About this exercise. Output the run of lines that opens with the first line of the material below and closes with the line containing "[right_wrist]", both included, and drop the pictures.

*** Opening of Provided material ***

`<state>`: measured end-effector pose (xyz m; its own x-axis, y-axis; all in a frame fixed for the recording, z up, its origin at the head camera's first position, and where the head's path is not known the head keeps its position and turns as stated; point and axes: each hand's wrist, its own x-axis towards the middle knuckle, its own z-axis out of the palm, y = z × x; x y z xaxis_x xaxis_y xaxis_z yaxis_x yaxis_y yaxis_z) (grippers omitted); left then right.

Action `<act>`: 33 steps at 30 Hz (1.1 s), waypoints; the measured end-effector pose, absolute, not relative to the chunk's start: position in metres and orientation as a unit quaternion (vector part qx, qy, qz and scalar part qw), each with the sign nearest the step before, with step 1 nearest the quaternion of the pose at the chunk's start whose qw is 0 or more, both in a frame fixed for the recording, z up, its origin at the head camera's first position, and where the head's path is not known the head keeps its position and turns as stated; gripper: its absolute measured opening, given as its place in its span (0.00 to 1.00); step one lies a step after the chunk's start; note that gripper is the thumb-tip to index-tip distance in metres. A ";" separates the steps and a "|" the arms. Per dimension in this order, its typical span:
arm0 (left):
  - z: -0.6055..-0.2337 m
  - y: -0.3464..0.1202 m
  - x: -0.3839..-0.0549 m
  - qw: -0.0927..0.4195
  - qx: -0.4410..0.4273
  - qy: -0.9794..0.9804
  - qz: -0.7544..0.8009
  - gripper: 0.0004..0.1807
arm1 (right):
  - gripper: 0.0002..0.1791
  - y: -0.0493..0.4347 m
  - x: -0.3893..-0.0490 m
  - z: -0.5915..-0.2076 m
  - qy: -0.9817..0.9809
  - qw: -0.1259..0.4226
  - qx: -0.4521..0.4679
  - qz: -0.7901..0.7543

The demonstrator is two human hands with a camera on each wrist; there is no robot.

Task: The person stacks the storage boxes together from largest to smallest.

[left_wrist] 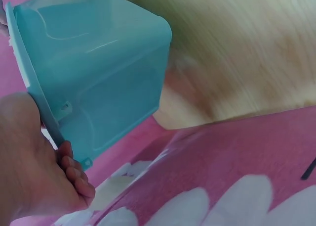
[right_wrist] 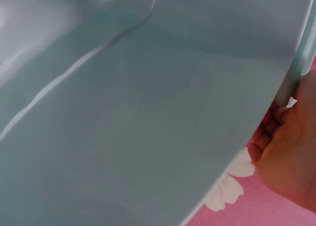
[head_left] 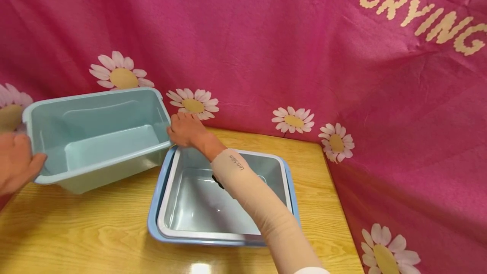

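An empty pale teal plastic bin (head_left: 114,143) is held tilted above the left part of the table, its open side facing me. My left hand (head_left: 17,162) grips the rim at its left end, fingers curled under the edge in the left wrist view. At the opposite end, my right hand (head_left: 186,130) holds the rim; its curled fingers (right_wrist: 266,127) show at the edge of the right wrist view. Below my right forearm sits a grey bin (head_left: 194,206) with a white rim, nested inside a blue bin (head_left: 152,219). The forearm hides part of both.
The bins are over a wood-grain table (head_left: 95,231). Pink cloth (head_left: 243,45) with printed daisies hangs behind it and along the right side. A cream sleeve (head_left: 262,206) covers my right forearm.
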<state>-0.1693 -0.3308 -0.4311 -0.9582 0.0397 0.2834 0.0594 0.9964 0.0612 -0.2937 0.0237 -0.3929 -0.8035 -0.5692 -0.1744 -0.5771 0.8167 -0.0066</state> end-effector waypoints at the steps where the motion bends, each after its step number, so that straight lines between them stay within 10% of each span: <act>1: -0.429 -0.330 -0.170 0.143 -0.024 -0.989 -0.034 0.21 | 0.19 0.025 -0.294 -0.392 0.949 0.078 -0.303 0.021; 27: -0.373 -0.300 -0.185 0.204 -0.135 -0.968 -0.057 0.18 | 0.16 0.063 -0.298 -0.363 0.949 0.041 -0.312 -0.013; 33: -0.359 -0.295 -0.191 0.132 -0.110 -0.985 -0.021 0.20 | 0.16 0.075 -0.298 -0.356 0.948 0.033 -0.315 -0.014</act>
<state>-0.1908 -0.2949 -0.3588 -0.9410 0.2114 0.2643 0.2223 0.9749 0.0118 -0.2978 0.0747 -0.3558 -0.7995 -0.5983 -0.0543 -0.5964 0.8013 -0.0473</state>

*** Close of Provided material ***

Response below.
`<state>`: measured end-effector pose (xyz m; its own x-axis, y-axis; all in a frame fixed for the recording, z up, its origin at the head camera's first position, and where the head's path is not known the head keeps its position and turns as stated; point and axes: each hand's wrist, its own x-axis towards the middle knuckle, its own z-axis out of the palm, y = z × x; x y z xaxis_x xaxis_y xaxis_z yaxis_x yaxis_y yaxis_z) (grippers omitted); left then right.

Action `<act>`: 33 steps at 30 Hz (1.1 s), waypoints; the measured end-effector pose, absolute, not relative to the chunk's start: position in metres and orientation as a unit quaternion (vector part qx, qy, qz and scalar part qw), each with the sign nearest the step before, with step 1 nearest the quaternion of the pose at the chunk's start whose qw is 0 or more, both in a frame fixed for the recording, z up, its origin at the head camera's first position, and where the head's path is not known the head keeps its position and turns as stated; gripper: its absolute measured opening, given as its place in its span (0.00 to 1.00); step one lies a step after the chunk's start; note that gripper is the thumb-tip to index-tip distance in metres. A ";" separates the steps and a "|" the arms. Per dimension in this order, its typical span:
arm0 (left):
  - z: -0.6055..-0.2337 m
  - y: -0.3464..0.1202 m
  - x: -0.3839..-0.0549 m
  - qw: -0.0927..0.4195
  - qx: -0.4410..0.4273
  - qy: -0.9794..0.9804
  - qz: -0.7544..0.8009
  - gripper: 0.0004..0.1807
arm1 (right):
  - gripper: 0.0002..0.1791
  - y: -0.0493..0.4347 m
  - x: -0.3893..-0.0490 m
  - z: -0.5915..-0.2076 m
  - qy: -0.9817..0.9809
  - qw: -0.1259..0.4226
  - qx: -0.4521..0.4679
  - qz: -0.7901..0.7543

The demonstrator is two human hands with a camera on each wrist; there is no robot.

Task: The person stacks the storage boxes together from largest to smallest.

[left_wrist] 
[right_wrist] 

What has been written completes the answer.